Мой радист Володя Быстров дал на аэродром радиограмму, сообщив, что, по всей видимости, мы обнаружили в районе Амгуни «Родину», а Кузьма Домкин, механик, лоскут от исподнего отхватил, записку замотал, как вымпел, и бросил им: «Завтра прилетим снова»».
На следующий день летчицам сбросили код визуальных сигналов (которого тоже не было на борту). Они сообщили, что самолет поднять не могут, ждут помощи, и что не хватает штурмана. Затем экипажу сбросили продукты, горячий кофе в термосах, одежду, теплые носки и карту с указанием их местоположения — неподалеку от Чукчагирского озера, в пяти километрах от реки Амгунь. Сказать, что места глухие, — значит бессовестно приуменьшить. Правильно летчицы сделали, что не стали сами выбираться к людям, — никуда бы они не вышли.
Трагическое шоу
А затем началось шоу, завершившееся трагедией.

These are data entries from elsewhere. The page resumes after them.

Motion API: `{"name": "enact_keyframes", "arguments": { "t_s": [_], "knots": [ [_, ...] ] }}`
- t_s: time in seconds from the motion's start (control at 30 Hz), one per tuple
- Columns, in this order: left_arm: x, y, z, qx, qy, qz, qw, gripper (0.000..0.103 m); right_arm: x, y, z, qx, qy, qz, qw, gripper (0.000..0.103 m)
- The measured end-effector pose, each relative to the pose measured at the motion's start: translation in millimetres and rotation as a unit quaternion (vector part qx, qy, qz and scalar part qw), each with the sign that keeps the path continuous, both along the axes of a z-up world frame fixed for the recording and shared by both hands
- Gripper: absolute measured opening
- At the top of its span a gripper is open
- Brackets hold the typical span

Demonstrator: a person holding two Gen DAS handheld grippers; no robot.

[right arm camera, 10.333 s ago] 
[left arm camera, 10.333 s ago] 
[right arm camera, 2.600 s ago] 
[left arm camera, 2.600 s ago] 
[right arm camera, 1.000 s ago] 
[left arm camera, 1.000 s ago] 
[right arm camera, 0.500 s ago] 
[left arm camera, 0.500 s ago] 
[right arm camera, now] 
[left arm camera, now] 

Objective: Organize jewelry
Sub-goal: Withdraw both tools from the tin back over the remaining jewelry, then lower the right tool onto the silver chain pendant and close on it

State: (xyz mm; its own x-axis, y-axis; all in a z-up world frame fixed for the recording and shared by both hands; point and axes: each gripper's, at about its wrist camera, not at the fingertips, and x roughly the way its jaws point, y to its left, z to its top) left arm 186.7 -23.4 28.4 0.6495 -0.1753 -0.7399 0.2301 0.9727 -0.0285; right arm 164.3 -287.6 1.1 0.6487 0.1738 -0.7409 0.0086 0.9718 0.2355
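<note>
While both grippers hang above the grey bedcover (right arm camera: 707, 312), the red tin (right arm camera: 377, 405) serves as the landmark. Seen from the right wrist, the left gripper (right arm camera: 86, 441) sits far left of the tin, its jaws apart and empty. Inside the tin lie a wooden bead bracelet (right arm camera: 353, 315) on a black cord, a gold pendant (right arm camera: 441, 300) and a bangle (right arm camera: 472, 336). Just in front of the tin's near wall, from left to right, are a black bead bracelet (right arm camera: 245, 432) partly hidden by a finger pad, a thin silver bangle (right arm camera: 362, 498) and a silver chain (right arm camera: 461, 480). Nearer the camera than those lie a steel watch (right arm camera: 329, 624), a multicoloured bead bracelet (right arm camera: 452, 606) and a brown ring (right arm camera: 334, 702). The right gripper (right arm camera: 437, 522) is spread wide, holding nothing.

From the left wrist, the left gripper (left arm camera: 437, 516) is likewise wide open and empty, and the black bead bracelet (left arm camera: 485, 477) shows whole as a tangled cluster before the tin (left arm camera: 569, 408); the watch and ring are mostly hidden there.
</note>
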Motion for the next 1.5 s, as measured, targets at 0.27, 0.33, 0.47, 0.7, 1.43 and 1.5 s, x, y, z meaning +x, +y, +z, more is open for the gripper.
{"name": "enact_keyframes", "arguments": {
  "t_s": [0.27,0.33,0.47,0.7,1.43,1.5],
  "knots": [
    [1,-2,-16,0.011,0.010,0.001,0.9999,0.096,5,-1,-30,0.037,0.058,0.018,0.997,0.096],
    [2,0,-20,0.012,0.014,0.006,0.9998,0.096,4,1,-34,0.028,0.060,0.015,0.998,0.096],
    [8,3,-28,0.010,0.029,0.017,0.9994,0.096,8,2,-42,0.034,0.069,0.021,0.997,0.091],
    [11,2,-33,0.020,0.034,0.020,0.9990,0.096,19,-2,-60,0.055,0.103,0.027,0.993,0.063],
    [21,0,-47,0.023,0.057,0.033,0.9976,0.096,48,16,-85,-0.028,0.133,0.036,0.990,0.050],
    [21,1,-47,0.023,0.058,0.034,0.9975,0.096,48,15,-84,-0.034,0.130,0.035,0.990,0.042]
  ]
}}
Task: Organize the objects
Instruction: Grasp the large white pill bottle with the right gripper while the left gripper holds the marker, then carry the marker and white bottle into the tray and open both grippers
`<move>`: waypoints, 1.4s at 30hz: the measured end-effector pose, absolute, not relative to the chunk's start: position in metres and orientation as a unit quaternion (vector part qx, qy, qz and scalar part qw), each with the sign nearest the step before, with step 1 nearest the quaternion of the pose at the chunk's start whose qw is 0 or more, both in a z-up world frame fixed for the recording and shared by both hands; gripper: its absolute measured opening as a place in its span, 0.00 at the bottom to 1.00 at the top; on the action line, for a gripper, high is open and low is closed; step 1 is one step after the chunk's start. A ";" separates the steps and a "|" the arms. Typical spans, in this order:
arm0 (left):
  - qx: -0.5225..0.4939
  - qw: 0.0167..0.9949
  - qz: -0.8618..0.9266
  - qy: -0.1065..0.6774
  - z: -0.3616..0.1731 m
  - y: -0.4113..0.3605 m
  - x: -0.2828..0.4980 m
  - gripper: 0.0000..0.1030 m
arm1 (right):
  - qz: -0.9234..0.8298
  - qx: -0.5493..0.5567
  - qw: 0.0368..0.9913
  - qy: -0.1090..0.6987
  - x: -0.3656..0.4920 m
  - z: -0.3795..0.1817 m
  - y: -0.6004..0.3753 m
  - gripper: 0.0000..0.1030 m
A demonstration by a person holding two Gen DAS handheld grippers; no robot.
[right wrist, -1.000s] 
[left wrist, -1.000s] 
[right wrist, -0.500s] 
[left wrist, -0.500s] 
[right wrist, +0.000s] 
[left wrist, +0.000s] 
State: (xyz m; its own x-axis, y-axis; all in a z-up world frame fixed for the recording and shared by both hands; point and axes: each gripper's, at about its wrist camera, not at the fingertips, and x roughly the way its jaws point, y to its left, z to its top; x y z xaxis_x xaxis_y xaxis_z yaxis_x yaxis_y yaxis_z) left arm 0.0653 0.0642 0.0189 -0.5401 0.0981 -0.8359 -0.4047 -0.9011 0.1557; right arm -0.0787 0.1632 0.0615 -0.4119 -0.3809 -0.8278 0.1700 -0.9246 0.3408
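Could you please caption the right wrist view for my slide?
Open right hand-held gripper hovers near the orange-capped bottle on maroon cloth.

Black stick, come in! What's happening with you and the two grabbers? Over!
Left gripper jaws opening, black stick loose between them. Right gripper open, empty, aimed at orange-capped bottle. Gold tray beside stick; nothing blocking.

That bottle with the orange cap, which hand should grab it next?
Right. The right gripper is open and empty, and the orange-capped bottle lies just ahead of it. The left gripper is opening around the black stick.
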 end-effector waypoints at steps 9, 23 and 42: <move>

Командующий воздушными силами 2-й отдельной Краснознаменной армии Дальневосточного фронта Яков Сорокин, взяв с собой парашютистов- спасателей, отправился на тяжелом бомбардировщике ТБ-3 к месту посадки «Родины». Он там был совершенно не нужен — но как же оставить такое дело без начальственного присмотра? Одновременно на «Дугласе» командующего армией Конева (кстати, взятом без спроса) вылетел знаменитый летчик-испытатель, флаг-штурман ВВС Александр Бряндинский, которого тоже никто туда не посылал, — он должен был встречать летчиц в Хабаровске.
Ни тот, ни другой самолет не смогли точно выйти к месту посадки «Родины». Занятые поисками, они кружили над лесом, пока не столкнулись. Результат — 15 трупов. Летчицы, кстати, видели столкновение. Разорвав парашют, они выложили сигнал «ТБ-3 SOS» и стрелкой указали место катастрофы.
В довершение всего, в болото рядом с «Родиной» сел учебный У-2 Комсомольского авиазавода, доставивший девушкам цветы и шампанское. Тоже самовольщик, естественно… Сесть-то он сел, а взлететь уже не смог. Количество подлежащих спасению увеличилось.
Наконец, 12 октября летчиц эвакуировали из болота и доставили в Комсомольск, а затем в Хабаровск, откуда они поездом выехали в Москву. На всем пути следования к поезду выходили тысячи людей (о катастрофе газеты не сообщали — Красной армии такая «реклама» была совершенно не нужна). В Москве им тоже устроили торжественную встречу с банкетом в Кремле. Перелет-то удался, рекорд был поставлен. А за бардак в советских ВВС отважные летчицы не отвечали.
Зимой 1938 года, когда болота замерзли, к «Родине» доставили «десант» авиамехаников. Самолет починили, поставили на лыжи, и он своим ходом покинул болото. Опробовал же «взлетную полосу» тот самый У-2, пилот которого привез шампанское.
Авиационная спортивная комиссия Центрального аэроклуба СССР признала этот полет всесоюзным женским рекордом по классу «С» (сухопутные самолеты). Международная авиационная федерация, в свою очередь, объявила его мировым женским рекордом дальности полета по прямой без посадки. 2 ноября 1938 года Указом Президиума Верховного Совета СССР каждый из членов экипажа самолета «Родина» получил звание Героя Советского Союза. Не остались без наград и организаторы перелета, участники поисков и эвакуации экипажа.